§ **Work instruction**
The following data has a line with "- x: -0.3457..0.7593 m" and a line with "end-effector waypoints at". Write out exactly those lines and all the lines between them.

(Dataset records)
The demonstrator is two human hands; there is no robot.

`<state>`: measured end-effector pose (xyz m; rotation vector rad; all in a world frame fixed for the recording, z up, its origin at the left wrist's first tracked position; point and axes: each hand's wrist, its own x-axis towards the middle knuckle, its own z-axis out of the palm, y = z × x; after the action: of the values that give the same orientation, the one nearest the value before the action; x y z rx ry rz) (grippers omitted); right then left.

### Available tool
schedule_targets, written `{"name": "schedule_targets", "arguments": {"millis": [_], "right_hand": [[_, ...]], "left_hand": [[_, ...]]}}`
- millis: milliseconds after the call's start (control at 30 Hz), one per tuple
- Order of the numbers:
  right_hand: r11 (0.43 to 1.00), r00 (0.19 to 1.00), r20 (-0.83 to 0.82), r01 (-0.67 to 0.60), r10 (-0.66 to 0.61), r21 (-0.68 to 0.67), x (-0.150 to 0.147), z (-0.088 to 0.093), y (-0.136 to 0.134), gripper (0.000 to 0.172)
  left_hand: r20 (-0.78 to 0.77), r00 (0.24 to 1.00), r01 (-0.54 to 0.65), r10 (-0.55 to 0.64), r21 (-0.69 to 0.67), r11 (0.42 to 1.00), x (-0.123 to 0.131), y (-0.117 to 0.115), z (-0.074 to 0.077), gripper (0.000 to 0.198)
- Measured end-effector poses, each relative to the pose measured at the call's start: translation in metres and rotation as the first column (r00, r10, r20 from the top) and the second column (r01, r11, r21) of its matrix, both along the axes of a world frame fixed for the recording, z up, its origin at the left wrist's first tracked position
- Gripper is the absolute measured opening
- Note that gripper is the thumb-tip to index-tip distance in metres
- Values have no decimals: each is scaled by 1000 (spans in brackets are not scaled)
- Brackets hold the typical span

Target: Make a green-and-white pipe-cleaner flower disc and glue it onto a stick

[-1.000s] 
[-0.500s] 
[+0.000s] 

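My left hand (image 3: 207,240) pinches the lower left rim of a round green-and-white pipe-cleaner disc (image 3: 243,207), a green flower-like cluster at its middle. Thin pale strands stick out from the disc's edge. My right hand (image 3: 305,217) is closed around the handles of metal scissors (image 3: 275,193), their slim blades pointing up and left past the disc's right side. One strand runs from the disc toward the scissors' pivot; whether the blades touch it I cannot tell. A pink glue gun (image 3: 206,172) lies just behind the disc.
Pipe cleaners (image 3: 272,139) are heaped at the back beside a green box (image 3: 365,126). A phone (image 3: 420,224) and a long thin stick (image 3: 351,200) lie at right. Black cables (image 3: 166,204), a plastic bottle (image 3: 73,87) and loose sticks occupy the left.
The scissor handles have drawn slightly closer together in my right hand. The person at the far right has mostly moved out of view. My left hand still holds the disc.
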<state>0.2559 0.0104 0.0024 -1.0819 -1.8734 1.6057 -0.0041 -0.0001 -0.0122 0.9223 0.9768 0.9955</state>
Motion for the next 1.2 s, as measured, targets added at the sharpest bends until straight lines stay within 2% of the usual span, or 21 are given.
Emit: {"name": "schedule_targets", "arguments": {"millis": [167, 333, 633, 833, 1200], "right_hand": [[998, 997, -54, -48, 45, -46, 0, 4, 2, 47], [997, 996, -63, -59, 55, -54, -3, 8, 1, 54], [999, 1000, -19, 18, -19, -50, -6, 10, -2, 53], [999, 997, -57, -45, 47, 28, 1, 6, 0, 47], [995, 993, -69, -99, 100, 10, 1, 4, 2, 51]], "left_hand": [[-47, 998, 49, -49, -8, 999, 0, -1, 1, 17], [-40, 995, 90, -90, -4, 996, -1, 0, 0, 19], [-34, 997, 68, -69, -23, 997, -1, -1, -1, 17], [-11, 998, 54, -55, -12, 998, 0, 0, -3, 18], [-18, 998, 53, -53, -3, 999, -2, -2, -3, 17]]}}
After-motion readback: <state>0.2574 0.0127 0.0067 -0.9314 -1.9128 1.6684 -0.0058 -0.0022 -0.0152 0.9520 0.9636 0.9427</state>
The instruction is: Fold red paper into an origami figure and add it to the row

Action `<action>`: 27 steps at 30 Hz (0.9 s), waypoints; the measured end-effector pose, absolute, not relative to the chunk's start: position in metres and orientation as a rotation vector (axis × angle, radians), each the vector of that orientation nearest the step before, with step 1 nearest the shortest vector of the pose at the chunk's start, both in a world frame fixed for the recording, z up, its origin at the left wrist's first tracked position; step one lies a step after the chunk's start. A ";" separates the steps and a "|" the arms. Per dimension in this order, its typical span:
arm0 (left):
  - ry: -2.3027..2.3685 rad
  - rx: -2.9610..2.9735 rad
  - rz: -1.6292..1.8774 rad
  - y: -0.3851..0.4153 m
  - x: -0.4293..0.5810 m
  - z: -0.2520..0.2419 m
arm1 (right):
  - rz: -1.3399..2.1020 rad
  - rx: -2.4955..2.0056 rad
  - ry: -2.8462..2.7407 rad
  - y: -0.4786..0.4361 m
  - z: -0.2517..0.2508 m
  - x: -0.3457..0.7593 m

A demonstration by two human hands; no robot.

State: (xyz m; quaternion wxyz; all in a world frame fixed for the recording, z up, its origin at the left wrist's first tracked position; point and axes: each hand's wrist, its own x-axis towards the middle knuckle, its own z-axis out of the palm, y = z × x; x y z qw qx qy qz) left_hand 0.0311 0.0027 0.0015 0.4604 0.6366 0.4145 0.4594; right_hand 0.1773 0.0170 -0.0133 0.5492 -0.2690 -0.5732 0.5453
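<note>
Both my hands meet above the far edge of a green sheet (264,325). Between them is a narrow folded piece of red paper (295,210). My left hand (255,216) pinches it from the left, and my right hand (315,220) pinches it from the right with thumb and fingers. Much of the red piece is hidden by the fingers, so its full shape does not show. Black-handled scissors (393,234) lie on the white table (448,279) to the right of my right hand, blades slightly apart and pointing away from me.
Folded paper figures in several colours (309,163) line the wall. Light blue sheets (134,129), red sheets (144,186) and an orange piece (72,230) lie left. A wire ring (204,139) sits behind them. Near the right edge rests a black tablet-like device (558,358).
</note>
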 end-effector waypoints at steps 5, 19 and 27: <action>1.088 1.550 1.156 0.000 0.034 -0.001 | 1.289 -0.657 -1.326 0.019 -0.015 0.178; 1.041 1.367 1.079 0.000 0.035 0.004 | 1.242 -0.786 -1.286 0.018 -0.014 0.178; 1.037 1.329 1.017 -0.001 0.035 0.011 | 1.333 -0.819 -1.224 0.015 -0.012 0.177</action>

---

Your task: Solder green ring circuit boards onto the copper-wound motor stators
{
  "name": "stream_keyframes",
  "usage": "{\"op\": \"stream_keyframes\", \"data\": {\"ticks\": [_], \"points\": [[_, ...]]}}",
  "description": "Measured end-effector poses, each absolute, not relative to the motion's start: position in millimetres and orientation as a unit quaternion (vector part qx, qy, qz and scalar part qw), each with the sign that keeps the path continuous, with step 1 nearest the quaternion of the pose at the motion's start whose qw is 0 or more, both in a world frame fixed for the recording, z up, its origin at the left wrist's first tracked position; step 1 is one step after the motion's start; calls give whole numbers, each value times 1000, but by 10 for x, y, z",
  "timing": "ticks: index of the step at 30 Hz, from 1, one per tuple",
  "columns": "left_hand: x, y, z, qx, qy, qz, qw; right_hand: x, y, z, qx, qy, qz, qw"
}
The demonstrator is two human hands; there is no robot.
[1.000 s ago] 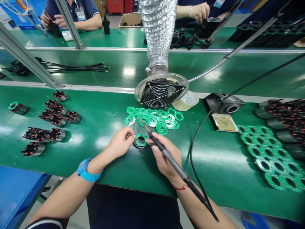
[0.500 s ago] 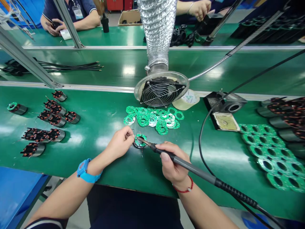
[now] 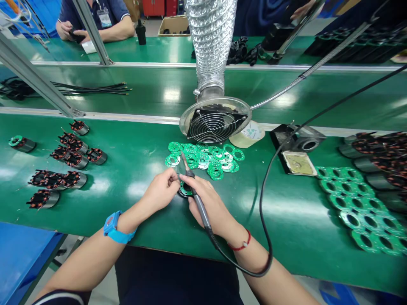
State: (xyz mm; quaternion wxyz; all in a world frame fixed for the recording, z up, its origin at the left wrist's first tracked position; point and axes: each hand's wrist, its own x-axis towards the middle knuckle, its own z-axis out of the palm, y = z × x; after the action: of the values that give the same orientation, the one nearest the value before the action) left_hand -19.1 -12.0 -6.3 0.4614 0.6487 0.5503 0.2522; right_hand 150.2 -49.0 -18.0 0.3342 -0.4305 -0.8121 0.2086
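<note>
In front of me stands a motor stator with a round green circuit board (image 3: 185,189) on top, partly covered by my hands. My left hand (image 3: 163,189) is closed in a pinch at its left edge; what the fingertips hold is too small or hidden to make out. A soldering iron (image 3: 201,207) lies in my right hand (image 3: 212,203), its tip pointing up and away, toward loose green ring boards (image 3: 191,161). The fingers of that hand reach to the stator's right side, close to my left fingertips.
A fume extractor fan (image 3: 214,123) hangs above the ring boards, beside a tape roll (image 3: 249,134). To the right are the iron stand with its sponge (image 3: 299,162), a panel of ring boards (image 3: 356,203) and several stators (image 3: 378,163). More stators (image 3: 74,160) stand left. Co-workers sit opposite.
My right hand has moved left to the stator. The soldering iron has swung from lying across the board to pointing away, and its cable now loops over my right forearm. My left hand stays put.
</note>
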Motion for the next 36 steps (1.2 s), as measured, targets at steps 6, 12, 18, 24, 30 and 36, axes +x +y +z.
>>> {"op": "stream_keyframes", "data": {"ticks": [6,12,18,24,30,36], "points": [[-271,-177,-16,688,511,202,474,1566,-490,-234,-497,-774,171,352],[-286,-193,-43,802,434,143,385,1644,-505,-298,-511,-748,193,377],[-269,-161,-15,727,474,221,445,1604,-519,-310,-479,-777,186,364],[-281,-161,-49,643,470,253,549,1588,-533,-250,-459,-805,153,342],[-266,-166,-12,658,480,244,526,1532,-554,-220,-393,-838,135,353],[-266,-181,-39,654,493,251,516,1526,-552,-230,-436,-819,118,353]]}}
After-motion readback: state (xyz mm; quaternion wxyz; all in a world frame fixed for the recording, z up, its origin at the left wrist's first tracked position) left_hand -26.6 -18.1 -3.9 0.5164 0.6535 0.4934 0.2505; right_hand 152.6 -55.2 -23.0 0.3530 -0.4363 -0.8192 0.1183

§ **Solution to this task**
  - x: -0.3457..0.7593 m

A demonstration by two human hands; no robot.

State: (xyz m; quaternion wxyz; all in a world frame fixed for the recording, z up, its origin at the left wrist's first tracked position; point and axes: each hand's wrist, its own x-axis towards the middle knuckle, its own z-axis out of the palm, y = z × x; x y z qw qx qy qz) left_hand 0.0311 0.0027 0.0015 0.4604 0.6366 0.4145 0.4594; right_hand 0.1773 0.0170 -0.0133 0.5492 -0.2690 -0.5732 0.5453
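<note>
Both my hands meet above the far edge of a green sheet (264,325). Between them is a narrow folded piece of red paper (295,210). My left hand (255,216) pinches it from the left, and my right hand (315,220) pinches it from the right with thumb and fingers. Much of the red piece is hidden by the fingers, so its full shape does not show. Black-handled scissors (393,234) lie on the white table (448,279) to the right of my right hand, blades slightly apart and pointing away from me.
Folded paper figures in several colours (309,163) line the wall. Light blue sheets (134,129), red sheets (144,186) and an orange piece (72,230) lie left. A wire ring (204,139) sits behind them. Near the right edge rests a black tablet-like device (558,358).
</note>
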 end-effector waypoints at steps 5, 19 and 27: <action>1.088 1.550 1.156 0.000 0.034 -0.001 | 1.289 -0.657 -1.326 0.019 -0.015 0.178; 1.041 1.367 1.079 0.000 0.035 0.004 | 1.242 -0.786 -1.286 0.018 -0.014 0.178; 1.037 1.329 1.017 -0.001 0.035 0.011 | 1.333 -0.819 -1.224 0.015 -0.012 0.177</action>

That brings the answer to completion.